## What to do
In the entries below, find the line with "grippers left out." and the line with "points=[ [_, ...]". Reproduce those two lines and every line between them exactly, and nothing more.

----- Data extracts

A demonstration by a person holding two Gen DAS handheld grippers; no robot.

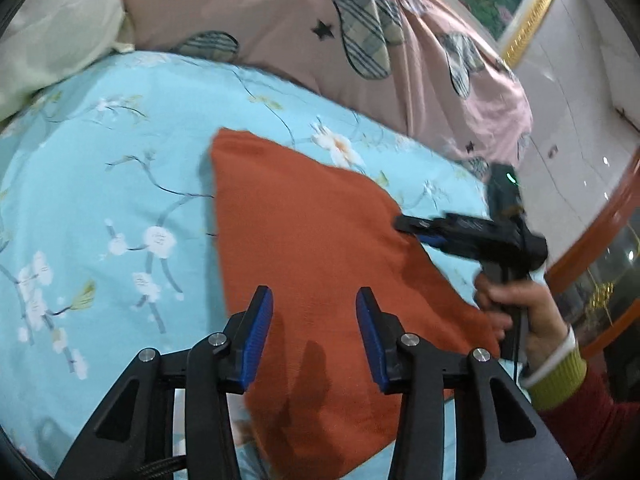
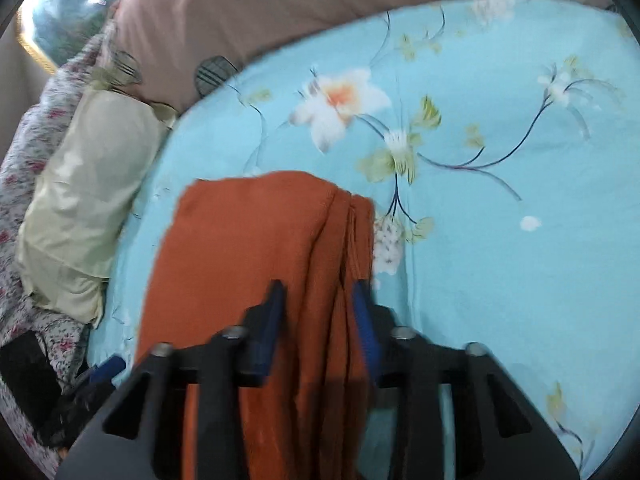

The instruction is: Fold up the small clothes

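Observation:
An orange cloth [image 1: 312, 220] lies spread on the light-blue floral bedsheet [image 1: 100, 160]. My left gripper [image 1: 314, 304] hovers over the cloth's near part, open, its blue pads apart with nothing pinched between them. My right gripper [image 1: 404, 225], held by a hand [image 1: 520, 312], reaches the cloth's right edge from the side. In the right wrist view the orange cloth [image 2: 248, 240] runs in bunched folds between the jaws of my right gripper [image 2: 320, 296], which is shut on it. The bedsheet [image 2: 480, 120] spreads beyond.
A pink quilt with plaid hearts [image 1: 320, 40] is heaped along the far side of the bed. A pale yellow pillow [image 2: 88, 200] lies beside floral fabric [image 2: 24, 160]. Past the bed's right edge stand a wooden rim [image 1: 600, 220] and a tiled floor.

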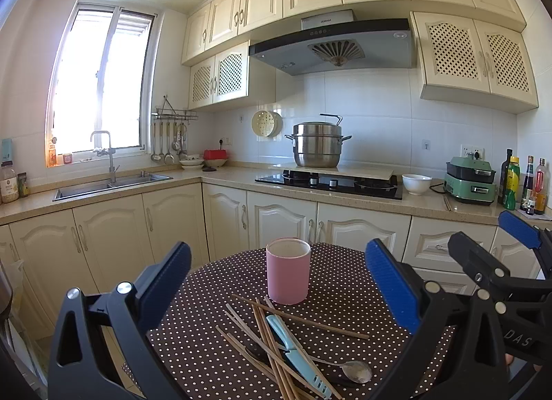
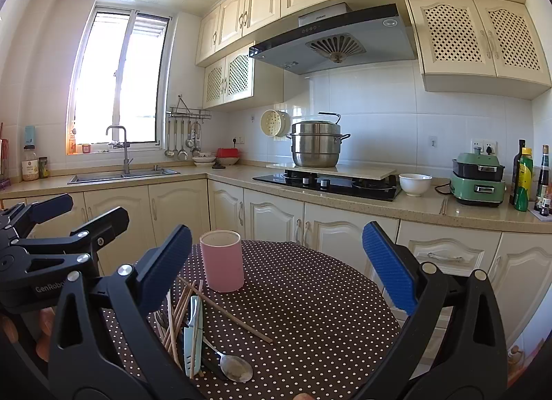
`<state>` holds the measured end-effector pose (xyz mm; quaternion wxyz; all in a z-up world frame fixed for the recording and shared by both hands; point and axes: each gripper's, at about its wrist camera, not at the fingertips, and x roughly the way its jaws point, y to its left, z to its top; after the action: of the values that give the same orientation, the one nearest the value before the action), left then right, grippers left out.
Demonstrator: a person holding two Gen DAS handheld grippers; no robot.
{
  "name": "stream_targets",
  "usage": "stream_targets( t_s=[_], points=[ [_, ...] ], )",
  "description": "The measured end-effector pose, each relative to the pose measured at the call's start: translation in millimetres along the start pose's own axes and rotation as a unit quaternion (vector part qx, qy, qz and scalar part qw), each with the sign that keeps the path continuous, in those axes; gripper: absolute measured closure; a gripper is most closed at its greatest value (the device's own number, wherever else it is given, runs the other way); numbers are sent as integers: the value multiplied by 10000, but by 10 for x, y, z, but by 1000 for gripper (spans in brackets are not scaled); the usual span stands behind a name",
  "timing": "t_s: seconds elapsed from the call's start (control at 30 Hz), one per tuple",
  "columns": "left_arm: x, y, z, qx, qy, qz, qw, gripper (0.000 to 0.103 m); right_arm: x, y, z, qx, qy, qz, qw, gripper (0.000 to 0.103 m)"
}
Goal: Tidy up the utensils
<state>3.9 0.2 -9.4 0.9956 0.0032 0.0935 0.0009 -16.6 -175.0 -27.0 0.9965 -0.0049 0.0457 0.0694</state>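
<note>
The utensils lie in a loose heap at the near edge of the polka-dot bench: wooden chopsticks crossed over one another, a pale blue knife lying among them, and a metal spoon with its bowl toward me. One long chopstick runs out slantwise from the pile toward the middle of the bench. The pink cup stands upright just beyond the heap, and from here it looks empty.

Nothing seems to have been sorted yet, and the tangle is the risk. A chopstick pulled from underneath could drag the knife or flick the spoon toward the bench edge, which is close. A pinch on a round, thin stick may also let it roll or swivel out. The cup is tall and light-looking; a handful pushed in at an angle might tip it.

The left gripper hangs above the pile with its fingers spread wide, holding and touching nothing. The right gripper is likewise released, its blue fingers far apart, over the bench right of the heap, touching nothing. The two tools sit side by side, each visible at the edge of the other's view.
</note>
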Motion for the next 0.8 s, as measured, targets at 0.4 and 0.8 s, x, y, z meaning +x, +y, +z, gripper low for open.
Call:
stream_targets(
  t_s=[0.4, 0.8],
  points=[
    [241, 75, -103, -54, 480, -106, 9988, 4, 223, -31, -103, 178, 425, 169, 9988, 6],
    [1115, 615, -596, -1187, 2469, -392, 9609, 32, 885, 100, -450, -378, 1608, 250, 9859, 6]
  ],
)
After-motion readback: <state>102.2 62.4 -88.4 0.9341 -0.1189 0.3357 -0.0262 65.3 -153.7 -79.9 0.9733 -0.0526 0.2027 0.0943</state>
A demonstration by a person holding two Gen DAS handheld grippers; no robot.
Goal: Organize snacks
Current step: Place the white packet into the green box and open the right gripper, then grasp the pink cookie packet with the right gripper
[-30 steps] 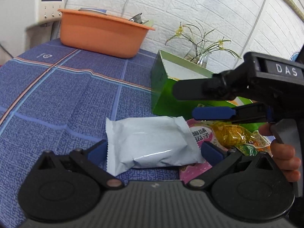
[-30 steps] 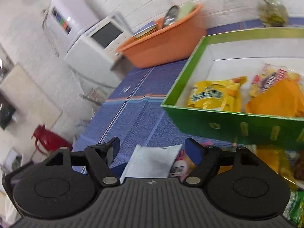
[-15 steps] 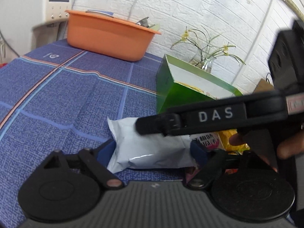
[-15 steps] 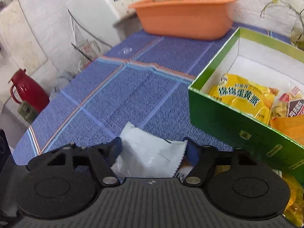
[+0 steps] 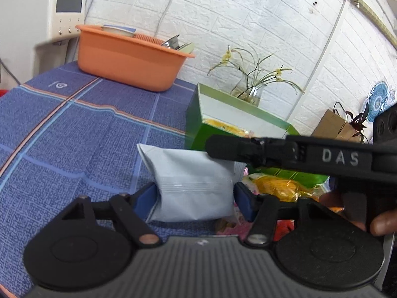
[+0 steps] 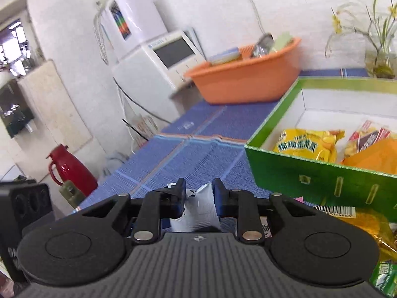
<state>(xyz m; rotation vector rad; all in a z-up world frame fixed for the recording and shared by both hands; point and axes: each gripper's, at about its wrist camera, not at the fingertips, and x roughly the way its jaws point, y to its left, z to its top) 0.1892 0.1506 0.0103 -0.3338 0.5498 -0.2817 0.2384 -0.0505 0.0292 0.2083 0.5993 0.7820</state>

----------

## Expected answer
`<state>` holds the measured end-effector pose (xyz mm; quaternion wxyz; all in a z-up world frame fixed for the recording and shared by both hands; point and axes: each gripper's, at about its wrist camera, not at the fingertips, and x roughly the way its jaws point, y to its left, z to its top; after the action: of the values that give the same orientation, the one nearest the value before the action), left then right, grippers left out.
Demonstrator: a person holding two Gen DAS handheld grippers; no robot.
{
  "name": "stream_targets",
  "usage": "stream_targets( t_s=[_], points=[ [_, ...] ], )",

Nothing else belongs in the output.